44. α-シヌクレイノパチーが、パーキンソン病（PD）、レビー小体認知症（DLB）、および多系統萎縮症（MSA）から選択される、請求項43に記載の使用のための抗体またはその抗原結合性断片。
45. α-シヌクレイノパチーがパーキンソン病（PD）である、請求項44に記載の使用のための抗体またはその抗原結合性断片。

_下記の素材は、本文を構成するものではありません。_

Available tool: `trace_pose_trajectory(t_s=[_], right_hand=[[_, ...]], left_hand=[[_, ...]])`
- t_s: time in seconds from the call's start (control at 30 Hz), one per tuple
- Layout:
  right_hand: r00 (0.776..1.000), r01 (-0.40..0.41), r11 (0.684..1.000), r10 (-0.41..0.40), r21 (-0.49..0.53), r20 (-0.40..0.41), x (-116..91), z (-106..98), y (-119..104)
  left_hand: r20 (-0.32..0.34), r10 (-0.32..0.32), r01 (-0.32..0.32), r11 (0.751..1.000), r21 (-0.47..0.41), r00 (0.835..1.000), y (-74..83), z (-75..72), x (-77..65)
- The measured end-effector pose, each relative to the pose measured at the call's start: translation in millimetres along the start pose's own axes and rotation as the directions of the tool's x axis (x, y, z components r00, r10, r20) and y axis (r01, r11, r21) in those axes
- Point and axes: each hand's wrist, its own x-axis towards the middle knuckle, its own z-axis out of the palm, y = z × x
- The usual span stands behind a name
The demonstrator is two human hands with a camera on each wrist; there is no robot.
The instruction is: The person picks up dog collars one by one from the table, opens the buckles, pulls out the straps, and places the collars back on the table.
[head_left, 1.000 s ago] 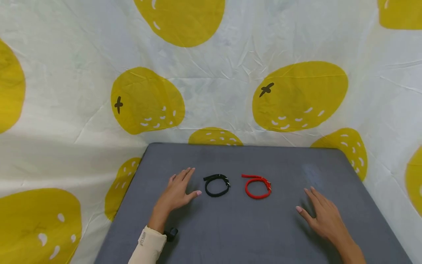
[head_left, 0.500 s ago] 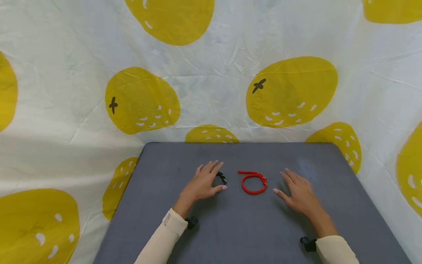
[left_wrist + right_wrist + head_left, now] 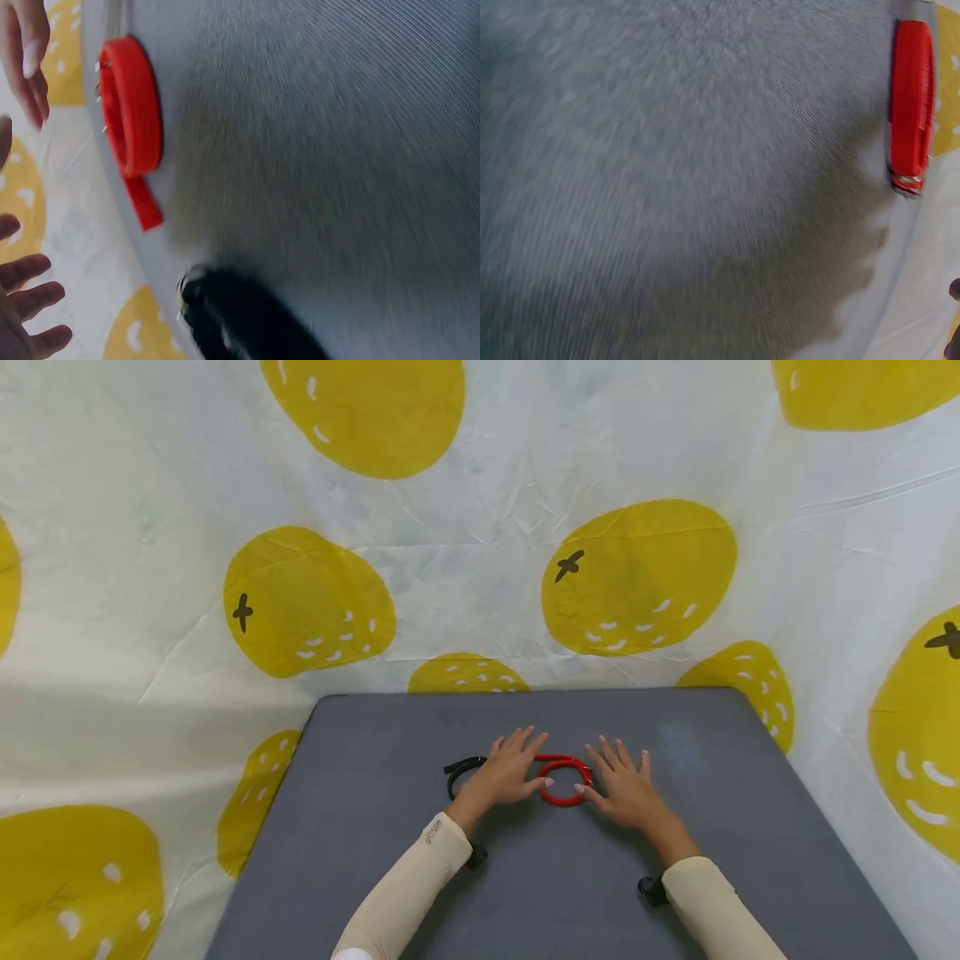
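Observation:
A red collar (image 3: 564, 802) with a metal buckle lies coiled on the grey table (image 3: 555, 893), its loose end pointing left. To its left lies a black collar (image 3: 454, 772), partly hidden behind my left hand (image 3: 504, 773). That hand hovers above the table between the two collars, fingers spread and holding nothing. My right hand (image 3: 626, 787) is just right of the red collar, its fingers also spread, with nothing held. In the left wrist view the red collar (image 3: 133, 112) stands on its edge band and the black collar (image 3: 247, 322) is closer. The right wrist view shows the red collar (image 3: 911, 105) at upper right.
A white cloth (image 3: 465, 602) printed with yellow fruit hangs behind and beside the table. Small dark wrist cameras sit under each wrist, including one on the right wrist (image 3: 652, 891).
Both hands have moved inward toward the red collar. My left hand has passed rightward over the black collar, and my right hand has come leftward. The head view has shifted slightly.

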Motion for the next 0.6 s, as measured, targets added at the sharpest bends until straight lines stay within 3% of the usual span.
trace_pose_trajectory(t_s=[0.3,0.47,0.6], right_hand=[[0.989,-0.073,0.992,0.086,-0.106,0.124,16.9,23.9,-11.0],[0.984,-0.068,0.988,0.089,-0.138,0.154,20.5,34.5,-13.9],[0.984,-0.074,0.988,0.095,-0.138,0.153,22.8,34.8,-14.5]], left_hand=[[0.0,-0.02,0.02,0.998,0.066,1.0,10.1,34.1,22.4],[-0.012,-0.01,0.011,0.993,0.122,1.0,13.5,51.3,31.2],[-0.064,-0.002,0.013,0.986,0.167,0.998,15.3,56.2,38.5]])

46. 請求項1〜41のいずれか1項に記載の抗体またはその抗原結合性断片を患者に投与するステップを含む、患者での中枢神経系（CNS）の疾患を治療または予防する方法。
47. 前記疾患がα-シヌクレイノパチーである、請求項46に記載の方法。
48. α-シヌクレイノパチーが、パーキンソン病（PD）、レビー小体認知症（DLB）、および多系統萎縮症（MSA）から選択される、請求項47に記載の方法。
49. α-シヌクレイノパチーがパーキンソン病（PD）である、請求項48に記載の方法。
50. 請求項1〜41のいずれか1項に記載の抗体またはその抗原結合性断片、および製薬上許容される賦形剤を含む、医薬組成物。
51. 請求項1〜41のいずれか1項に記載の抗体またはその抗原結合性断片をコードする、単離された核酸分子。
52. 配列番号13のヌクレオチド配列に対して少なくとも90％同一であるヌクレオチド配列を含む、請求項51に記載の単離された核酸分子。
53. 配列番号18のヌクレオチド配列に対して少なくとも90％同一であるヌクレオチド配列を含む、請求項51に記載の単離された核酸分子。
54. 請求項51〜53のいずれか1項に記載の核酸分子を含むベクターを含む宿主細胞。